▶ Work request
Repeat the entries exactly. Leave nothing out.

[Saved entries]
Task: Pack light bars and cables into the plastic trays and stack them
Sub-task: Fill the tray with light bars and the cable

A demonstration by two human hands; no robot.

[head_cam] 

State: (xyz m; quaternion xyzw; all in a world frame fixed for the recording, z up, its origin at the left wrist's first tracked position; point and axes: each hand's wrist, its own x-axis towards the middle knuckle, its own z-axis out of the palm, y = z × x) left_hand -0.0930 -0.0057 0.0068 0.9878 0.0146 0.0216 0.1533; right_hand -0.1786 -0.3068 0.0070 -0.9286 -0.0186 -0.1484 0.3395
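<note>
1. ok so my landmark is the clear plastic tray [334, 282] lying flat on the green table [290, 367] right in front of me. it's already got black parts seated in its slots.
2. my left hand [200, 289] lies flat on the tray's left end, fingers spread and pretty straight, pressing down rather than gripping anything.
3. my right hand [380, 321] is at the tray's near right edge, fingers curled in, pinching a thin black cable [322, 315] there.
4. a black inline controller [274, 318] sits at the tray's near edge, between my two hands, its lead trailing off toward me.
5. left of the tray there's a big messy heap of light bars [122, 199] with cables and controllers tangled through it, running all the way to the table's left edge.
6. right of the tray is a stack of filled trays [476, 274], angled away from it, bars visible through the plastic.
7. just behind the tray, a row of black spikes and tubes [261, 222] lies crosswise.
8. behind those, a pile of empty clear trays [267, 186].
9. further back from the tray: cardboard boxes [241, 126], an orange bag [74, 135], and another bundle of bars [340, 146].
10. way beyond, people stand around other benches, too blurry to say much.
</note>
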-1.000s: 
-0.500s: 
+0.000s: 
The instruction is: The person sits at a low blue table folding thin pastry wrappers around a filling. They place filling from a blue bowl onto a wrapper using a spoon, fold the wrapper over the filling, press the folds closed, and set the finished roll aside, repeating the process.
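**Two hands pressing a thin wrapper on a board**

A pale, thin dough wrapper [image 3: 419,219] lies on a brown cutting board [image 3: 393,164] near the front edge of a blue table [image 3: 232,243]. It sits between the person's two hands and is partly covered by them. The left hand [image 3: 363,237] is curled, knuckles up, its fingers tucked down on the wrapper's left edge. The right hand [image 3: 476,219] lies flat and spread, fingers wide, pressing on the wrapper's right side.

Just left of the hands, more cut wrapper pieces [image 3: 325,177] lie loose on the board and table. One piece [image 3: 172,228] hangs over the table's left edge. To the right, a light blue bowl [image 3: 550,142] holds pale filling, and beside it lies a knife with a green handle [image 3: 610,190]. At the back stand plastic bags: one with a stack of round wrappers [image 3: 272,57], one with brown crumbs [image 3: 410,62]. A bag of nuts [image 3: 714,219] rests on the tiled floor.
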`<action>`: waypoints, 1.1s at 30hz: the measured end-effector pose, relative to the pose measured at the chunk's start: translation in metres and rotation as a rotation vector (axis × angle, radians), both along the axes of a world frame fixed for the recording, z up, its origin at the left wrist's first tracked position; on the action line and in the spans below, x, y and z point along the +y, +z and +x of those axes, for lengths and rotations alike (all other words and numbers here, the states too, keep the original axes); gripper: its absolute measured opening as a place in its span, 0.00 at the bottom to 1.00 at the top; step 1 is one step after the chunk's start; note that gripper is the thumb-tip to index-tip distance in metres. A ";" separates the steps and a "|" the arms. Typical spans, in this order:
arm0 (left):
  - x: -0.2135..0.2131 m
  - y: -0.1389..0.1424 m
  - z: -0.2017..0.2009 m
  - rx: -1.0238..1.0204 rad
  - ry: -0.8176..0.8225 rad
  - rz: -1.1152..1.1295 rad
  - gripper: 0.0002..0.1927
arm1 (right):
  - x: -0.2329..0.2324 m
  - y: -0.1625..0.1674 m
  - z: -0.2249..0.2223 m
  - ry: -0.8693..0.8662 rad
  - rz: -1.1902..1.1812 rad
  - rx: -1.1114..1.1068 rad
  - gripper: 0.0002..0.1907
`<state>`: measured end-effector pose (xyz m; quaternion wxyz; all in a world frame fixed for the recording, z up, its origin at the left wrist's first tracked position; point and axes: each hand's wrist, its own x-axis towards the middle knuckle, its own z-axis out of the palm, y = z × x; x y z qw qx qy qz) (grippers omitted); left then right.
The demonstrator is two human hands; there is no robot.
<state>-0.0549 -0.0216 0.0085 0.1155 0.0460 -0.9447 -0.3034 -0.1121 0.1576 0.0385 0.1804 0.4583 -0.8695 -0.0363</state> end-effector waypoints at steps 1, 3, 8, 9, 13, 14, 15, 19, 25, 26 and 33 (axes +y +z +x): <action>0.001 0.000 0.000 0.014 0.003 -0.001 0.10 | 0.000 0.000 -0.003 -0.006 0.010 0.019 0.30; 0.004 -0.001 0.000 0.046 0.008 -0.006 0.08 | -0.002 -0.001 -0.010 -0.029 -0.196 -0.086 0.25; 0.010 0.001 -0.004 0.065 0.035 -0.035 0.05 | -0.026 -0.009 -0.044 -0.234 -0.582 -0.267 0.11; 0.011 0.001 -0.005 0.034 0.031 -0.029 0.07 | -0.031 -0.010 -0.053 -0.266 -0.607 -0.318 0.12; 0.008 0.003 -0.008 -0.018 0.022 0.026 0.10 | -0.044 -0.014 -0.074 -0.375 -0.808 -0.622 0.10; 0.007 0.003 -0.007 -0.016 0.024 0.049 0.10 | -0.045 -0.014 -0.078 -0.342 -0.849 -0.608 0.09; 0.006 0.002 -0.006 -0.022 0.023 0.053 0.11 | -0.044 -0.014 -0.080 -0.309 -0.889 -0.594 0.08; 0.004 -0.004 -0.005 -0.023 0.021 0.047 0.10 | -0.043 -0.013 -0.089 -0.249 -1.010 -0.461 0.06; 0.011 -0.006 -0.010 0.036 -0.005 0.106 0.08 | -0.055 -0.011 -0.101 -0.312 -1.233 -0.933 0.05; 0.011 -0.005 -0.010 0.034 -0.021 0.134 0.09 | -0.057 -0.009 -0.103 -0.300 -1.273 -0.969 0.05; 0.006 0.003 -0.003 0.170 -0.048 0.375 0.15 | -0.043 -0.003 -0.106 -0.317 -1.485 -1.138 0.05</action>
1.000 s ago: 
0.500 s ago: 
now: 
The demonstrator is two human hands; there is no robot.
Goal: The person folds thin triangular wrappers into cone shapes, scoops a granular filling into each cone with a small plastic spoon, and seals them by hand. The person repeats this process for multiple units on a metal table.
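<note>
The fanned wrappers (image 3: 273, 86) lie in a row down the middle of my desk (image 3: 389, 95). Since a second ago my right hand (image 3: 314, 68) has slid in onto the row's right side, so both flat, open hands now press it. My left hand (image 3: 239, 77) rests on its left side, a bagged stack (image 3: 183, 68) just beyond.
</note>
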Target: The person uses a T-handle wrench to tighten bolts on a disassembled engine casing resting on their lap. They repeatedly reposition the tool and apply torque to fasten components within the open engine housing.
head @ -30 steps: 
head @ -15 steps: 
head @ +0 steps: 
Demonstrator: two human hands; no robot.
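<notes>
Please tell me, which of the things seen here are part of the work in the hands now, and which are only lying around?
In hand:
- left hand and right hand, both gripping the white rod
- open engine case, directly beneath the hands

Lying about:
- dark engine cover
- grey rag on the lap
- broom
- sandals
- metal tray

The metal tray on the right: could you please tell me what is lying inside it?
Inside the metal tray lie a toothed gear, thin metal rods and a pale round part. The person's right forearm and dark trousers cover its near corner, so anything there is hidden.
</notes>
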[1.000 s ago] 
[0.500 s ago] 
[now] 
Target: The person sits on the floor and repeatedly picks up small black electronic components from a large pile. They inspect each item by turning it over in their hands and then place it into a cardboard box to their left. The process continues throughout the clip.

▶ Solution for this problem
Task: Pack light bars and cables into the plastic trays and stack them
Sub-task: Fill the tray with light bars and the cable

A demonstration by two human hands; no robot.

[head_cam] 

State: (xyz m; quaternion xyzw; all in a world frame fixed for the recording, z up, its origin at the left wrist's first tracked position; point and axes: each hand's wrist, its own x-axis towards the middle knuckle, its own z-axis out of the palm, y = z × x) left_hand -0.0930 -0.0057 0.0068 0.9878 0.0146 0.0216 0.1533; right_hand -0.1786 -0.3068 0.0070 -0.9286 -0.0186 -0.1484 0.3395
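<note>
1. ok so my landmark is the clear plastic tray [334, 282] lying flat on the green table [290, 367] right in front of me. it's already got black parts seated in its slots.
2. my left hand [200, 289] lies flat on the tray's left end, fingers spread and pretty straight, pressing down rather than gripping anything.
3. my right hand [380, 321] is at the tray's near right edge, fingers curled in, pinching a thin black cable [322, 315] there.
4. a black inline controller [274, 318] sits at the tray's near edge, between my two hands, its lead trailing off toward me.
5. left of the tray there's a big messy heap of light bars [122, 199] with cables and controllers tangled through it, running all the way to the table's left edge.
6. right of the tray is a stack of filled trays [476, 274], angled away from it, bars visible through the plastic.
7. just behind the tray, a row of black spikes and tubes [261, 222] lies crosswise.
8. behind those, a pile of empty clear trays [267, 186].
9. further back from the tray: cardboard boxes [241, 126], an orange bag [74, 135], and another bundle of bars [340, 146].
10. way beyond, people stand around other benches, too blurry to say much.
</note>
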-1.000s: 
-0.500s: 
+0.000s: 
The instruction is: The person sits at a low blue table folding thin pastry wrappers around a filling. They place filling from a blue bowl onto a wrapper using a spoon, fold the wrapper over the filling, press the folds closed, and set the finished roll aside, repeating the process.
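**Two hands pressing a thin wrapper on a board**

A pale, thin dough wrapper [image 3: 419,219] lies on a brown cutting board [image 3: 393,164] near the front edge of a blue table [image 3: 232,243]. It sits between the person's two hands and is partly covered by them. The left hand [image 3: 363,237] is curled, knuckles up, its fingers tucked down on the wrapper's left edge. The right hand [image 3: 476,219] lies flat and spread, fingers wide, pressing on the wrapper's right side.

Just left of the hands, more cut wrapper pieces [image 3: 325,177] lie loose on the board and table. One piece [image 3: 172,228] hangs over the table's left edge. To the right, a light blue bowl [image 3: 550,142] holds pale filling, and beside it lies a knife with a green handle [image 3: 610,190]. At the back stand plastic bags: one with a stack of round wrappers [image 3: 272,57], one with brown crumbs [image 3: 410,62]. A bag of nuts [image 3: 714,219] rests on the tiled floor.
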`<action>`: waypoints, 1.1s at 30hz: the measured end-effector pose, relative to the pose measured at the chunk's start: translation in metres and rotation as a rotation vector (axis × angle, radians), both along the axes of a world frame fixed for the recording, z up, its origin at the left wrist's first tracked position; on the action line and in the spans below, x, y and z point along the +y, +z and +x of those axes, for lengths and rotations alike (all other words and numbers here, the states too, keep the original axes); gripper: its absolute measured opening as a place in its span, 0.00 at the bottom to 1.00 at the top; step 1 is one step after the chunk's start; note that gripper is the thumb-tip to index-tip distance in metres. A ";" separates the steps and a "|" the arms. Typical spans, in this order:
arm0 (left):
  - x: -0.2135..0.2131 m
  - y: -0.1389..0.1424 m
  - z: -0.2017..0.2009 m
  - rx: -1.0238..1.0204 rad
  - ry: -0.8176..0.8225 rad
  - rz: -1.1152..1.1295 rad
  - gripper: 0.0002..0.1927
arm1 (right):
  - x: -0.2329..0.2324 m
  - y: -0.1625..0.1674 m
  - z: -0.2249..0.2223 m
  - ry: -0.8693..0.8662 rad
  - rz: -1.1902..1.1812 rad
  - rx: -1.1114..1.1068 rad
  - gripper: 0.0002..0.1907
`<state>`: measured end-effector pose (xyz m; quaternion wxyz; all in a world frame fixed for the recording, z up, its origin at the left wrist's first tracked position; point and axes: each hand's wrist, its own x-axis towards the middle knuckle, its own z-axis out of the palm, y = z × x; x y z qw qx qy qz) (grippers omitted); left then right.
The demonstrator is two human hands; there is no robot.
<state>-0.0549 -0.0216 0.0085 0.1155 0.0460 -0.9447 -0.3034 -0.1121 0.1576 0.0385 0.1804 0.4583 -0.8695 -0.0363</state> end-effector waypoints at steps 1, 3, 8, 9, 13, 14, 15, 19, 25, 26 and 33 (axes +y +z +x): <action>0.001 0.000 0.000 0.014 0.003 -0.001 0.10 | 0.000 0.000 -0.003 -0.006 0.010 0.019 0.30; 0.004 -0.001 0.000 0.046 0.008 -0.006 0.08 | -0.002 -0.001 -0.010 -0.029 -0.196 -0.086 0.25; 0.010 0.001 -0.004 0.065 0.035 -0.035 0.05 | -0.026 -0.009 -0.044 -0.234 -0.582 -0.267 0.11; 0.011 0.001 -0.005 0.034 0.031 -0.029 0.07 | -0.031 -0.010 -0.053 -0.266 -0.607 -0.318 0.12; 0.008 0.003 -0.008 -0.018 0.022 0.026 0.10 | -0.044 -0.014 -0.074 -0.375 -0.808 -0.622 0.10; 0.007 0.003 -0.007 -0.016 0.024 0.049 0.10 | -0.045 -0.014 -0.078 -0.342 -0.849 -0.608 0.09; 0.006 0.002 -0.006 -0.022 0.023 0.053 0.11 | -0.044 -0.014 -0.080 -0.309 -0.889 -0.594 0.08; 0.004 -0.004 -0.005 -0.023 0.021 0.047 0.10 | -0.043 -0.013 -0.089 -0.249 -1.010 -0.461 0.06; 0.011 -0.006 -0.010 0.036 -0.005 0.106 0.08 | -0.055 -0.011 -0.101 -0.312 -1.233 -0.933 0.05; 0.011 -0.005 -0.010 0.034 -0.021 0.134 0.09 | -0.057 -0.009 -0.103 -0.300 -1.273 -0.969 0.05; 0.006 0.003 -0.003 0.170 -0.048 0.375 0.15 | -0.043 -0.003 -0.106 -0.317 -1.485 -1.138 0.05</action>
1.000 s ago: 
0.500 s ago: 
now: 
The demonstrator is two human hands; there is no robot.
Goal: The person folds thin triangular wrappers into cone shapes, scoops a granular filling into each cone with a small plastic spoon, and seals them by hand. The person repeats this process for multiple units on a metal table.
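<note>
The fanned wrappers (image 3: 273, 86) lie in a row down the middle of my desk (image 3: 389, 95). Since a second ago my right hand (image 3: 314, 68) has slid in onto the row's right side, so both flat, open hands now press it. My left hand (image 3: 239, 77) rests on its left side, a bagged stack (image 3: 183, 68) just beyond.
</note>
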Target: The person uses a T-handle wrench to tighten bolts on a disassembled engine casing resting on their lap. They repeatedly reposition the tool and apply torque to fasten components within the open engine housing.
head @ -30 steps: 
head @ -15 steps: 
head @ +0 steps: 
Demonstrator: two human hands; no robot.
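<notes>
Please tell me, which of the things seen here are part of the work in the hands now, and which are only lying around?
In hand:
- left hand and right hand, both gripping the white rod
- open engine case, directly beneath the hands

Lying about:
- dark engine cover
- grey rag on the lap
- broom
- sandals
- metal tray

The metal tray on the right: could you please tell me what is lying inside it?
Inside the metal tray lie a toothed gear, thin metal rods and a pale round part. The person's right forearm and dark trousers cover its near corner, so anything there is hidden.
</notes>
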[1.000 s ago] 
[0.500 s ago] 
[now] 
Target: The person sits on the floor and repeatedly picks up small black electronic components from a large pile. They inspect each item by turning it over in their hands and then place it into a cardboard box to their left. The process continues throughout the clip.

Work on the answer is now done.